Before the term “hustle culture” existed, I was working almost every weekend and had multiple streams of income:
Work wages.
Drill / NG two weeks annual training.
GI Bill.
No social life tho. Good luck having a girlfriend when you wake up, go to work or school, then hit the gym afterwards. Bed time was around 9 or 10 p.m. Also I couldn’t do anything “fun” like smoke marijuana.
When you live this way, you’re going to be called “weird.” If you’re higher IQ and good looking, as I was (and still sorta am / silver fox), you get upgraded to “eccentric.”
I was tired most of the time because fatigue accumulates. During my rare weekend off, I mostly slept in or read.
Others worked harder. Point is. You have to work full time and on weekends when you’re young if you want to “make it.”
If you wasted your 20’s and 30’s, then the same rule applies. You don’t get weekends off. You don’t get “balance.” You work multiple jobs, read deeply on subjects you don’t understand, hit the gym, go to bed early, and you’re tired all of the time.
With a little bit of luck (no car accidents or severe medical issues) you’ll Make It. Then you have Keep It. A bunch of other stuff happened over the decades regarding that.
Sign up to read more about that.
I appreciate the perspective. You're able to put the thoughts in my head into words on paper, making me feel (and hundreds if not thousands) not alone. I've been hustling since I was 14. I remember vividly my single mom coming home with a filled out job application, working papers and assurance I'll be starting at the local dairy barn on Monday after school and football practice. I worked 30 hours per week during school (6-8 am or 8-11 pm Monday through Thursday, 16 hour shift Sunday) during football season. Whenever i could during basketball and baseball. I even went up to Albany to fight try and fight legislation limiting no farm students to 2@ hours during the school year. How was I going to afford college?! The law passed and loans / scholarships it was. I didn't have the balls to enlist.
Another 30 hours during undergrad and of course 40 hours during "full-time" b-school. 100 hour work weeks in banking. 60 hour work weeks in business development. Road warrior.
And yet I'm still searching how to feel "I made it." To be Fulfilled. I'm 48 to be 49. Always had a gig or something to do. And yet in the last two years I lost a career and now new job.
Your perspective on life, Mr. Cernovich, helps me immensely. Thank you for doing this Substack.

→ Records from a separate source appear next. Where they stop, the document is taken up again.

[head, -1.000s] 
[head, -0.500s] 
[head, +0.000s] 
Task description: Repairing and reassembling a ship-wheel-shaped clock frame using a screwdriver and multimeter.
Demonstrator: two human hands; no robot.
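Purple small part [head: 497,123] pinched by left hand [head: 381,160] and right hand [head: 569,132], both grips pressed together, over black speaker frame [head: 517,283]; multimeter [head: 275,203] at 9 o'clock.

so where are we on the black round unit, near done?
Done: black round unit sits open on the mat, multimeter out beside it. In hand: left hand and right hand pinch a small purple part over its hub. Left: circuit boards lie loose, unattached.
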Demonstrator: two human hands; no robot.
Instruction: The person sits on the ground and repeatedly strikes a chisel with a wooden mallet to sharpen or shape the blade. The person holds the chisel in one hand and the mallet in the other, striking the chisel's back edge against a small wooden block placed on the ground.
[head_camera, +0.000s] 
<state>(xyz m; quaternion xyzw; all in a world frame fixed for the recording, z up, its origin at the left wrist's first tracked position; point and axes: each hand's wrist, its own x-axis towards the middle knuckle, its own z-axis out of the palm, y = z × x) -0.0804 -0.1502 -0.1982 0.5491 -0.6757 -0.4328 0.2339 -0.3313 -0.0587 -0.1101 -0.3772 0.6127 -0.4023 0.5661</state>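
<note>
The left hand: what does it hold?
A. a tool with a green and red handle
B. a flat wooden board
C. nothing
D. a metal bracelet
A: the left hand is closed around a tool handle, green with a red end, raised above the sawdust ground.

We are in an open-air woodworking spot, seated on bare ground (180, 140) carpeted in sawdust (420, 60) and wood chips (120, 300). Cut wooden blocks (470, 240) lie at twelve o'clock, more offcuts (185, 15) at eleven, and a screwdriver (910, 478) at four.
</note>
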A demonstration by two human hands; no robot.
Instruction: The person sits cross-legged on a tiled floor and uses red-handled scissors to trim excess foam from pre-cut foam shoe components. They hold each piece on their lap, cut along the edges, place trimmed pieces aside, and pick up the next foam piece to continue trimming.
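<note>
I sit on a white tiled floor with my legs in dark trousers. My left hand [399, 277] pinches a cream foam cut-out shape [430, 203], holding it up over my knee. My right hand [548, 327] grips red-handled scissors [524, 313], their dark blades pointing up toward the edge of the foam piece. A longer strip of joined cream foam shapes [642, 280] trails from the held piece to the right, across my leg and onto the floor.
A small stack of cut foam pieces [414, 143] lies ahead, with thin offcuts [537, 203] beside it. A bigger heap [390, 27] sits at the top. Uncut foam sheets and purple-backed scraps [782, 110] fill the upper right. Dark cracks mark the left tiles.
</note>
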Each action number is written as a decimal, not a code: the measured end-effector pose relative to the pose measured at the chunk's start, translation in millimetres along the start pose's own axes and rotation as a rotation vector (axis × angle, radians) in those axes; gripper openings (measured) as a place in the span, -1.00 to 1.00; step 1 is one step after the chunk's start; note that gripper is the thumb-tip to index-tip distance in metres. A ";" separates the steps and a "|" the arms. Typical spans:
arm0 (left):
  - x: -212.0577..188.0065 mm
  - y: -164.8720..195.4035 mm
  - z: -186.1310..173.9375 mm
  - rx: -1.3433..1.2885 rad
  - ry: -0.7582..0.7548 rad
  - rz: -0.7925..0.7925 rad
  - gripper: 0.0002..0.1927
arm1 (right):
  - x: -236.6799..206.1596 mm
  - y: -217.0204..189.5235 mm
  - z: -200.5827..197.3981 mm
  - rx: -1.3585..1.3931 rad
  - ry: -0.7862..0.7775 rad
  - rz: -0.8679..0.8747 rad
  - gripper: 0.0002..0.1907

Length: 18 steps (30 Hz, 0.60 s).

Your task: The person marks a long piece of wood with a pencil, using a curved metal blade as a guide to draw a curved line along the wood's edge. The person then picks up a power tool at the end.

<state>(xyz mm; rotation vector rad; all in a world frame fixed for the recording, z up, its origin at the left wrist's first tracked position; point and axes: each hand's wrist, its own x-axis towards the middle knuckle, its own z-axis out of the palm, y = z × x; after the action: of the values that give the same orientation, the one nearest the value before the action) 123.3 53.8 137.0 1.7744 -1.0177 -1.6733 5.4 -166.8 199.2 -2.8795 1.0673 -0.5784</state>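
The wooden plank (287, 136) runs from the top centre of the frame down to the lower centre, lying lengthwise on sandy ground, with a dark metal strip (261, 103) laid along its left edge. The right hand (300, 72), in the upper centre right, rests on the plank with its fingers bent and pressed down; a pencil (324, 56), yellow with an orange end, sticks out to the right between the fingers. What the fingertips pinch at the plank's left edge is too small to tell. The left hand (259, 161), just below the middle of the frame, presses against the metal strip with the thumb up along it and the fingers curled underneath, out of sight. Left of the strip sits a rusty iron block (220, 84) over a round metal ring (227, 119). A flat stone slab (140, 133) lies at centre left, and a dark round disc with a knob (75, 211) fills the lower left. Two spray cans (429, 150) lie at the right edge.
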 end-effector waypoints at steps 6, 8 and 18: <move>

I relate heavily to having to “read and apply” vs the people that learned through experience, particularly with social interactions. Very religious family and I was homeschooled through 6th grade. There were benefits to being homeschooled but I missed a lot of peer to peer interaction that set me back in certain areas of life. Also having a weak father, albeit a good man, and a volatile mother has presented other challenges.
I used a variety of vices as crutches to mask my social deficiencies and pissed away all of my 20s with no true direction in my life. I was nearly 30 when I finally woke up and realized how empty and vapid my life was and what I really wanted, personally and professionally.
I’ve spent the past year putting pieces of my life together but it wasn’t until a few months ago things began to “click.” It’s been hard, and is still incomplete, but the prospect of having that same empty life 10 years from now is more terrifying than not putting in the work now.